$24
Purpose:
The purpose of this lab is to implement a word searching application using optimal BST.
General Requirements:
Suppose that we are designing an application to translate text from English to Chinese. For each occurrence of each English word in the text, we need to look up its Chinese equivalent. One way to perform these lookup operations is to build an optimal BST with English words as keys. The file of words you read from will be data.txt. You may hard code the file name if you wish.
Optimal BST:
Assume we are going to translate “to be or not to be”. The keys will be sorted in ascending order based on its ASCII values. The probability of each key is calculated by its frequency in the sentence.

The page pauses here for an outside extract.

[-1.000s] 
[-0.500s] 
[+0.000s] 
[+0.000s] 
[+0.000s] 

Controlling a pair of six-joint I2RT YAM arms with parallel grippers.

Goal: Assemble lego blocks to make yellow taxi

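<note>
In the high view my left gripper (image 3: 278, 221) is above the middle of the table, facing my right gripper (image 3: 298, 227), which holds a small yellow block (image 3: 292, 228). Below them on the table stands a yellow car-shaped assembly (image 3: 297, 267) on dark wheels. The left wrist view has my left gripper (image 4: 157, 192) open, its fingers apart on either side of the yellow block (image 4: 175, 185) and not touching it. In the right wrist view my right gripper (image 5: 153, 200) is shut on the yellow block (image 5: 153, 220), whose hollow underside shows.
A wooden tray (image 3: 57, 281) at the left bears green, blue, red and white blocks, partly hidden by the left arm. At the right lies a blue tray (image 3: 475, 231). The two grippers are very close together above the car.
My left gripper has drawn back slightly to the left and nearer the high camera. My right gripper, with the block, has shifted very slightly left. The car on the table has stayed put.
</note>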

ASCII(be) < ASCII(or) < ASCII(to) < ASCII(not)
P(be) = 0.333
P(or) = 0.167
P(to) = 0.333
P(not) = 0.167
Thus, given {be, or, to, not} with p1 = 0.333, p2 = 0.167, p3 = 0.333, p4 = 0.167.
Pseudocode:
for I = 1 to n do
Ci,i = Pi;
ti,I = i;
endfor;
//initialization
for m=1 to n-1 do //compare Ci,j in increasing m
for i=1 to n-m do
j=i+m;
sum=0; //computing sum(Pi,…,Pj)
for l = i to j do
sum=sum+Pl;
endfor;
Ci,j=min{Ci,k-1 + Ck+1,j} + sum
ti,j=k;
endfor;
endfor;
Expected Results:
data.txt: to be or not to be
Here is the optimal BST:
to
/ \
be not
\
or
The minimal cost is: 1.833.
Submission:
Follow the conventions below to facilitate grading:
Source Code
Place all your source files (*.cpp, *.hpp) and input files in a single folder with no subfolders.
Name your folder using the convention Lastname_LabX (e.g., Smith_Lab06).
Include a functioning Makefile inside the folder. (The makefile should also include the clean command.)
Verify that your code runs on lab Linux machines before submission.
Compressed File
Compress using .zip, .rar, or .tar.gz.
Name your file using the convention Lastname_LabX (e.g., Smith_Lab06.zip).
Email
Use the following subject for your email: Lastname_LabX (e.g., Smith_Lab06).
Send you code to l290w868@ku.edu if you are in one of Lei’s sections or to dhwanipandya1401@ku.edu if you are in one of Dhwani’s sections.
Anytime you have a question about the lab, put the word question in the subject of the email.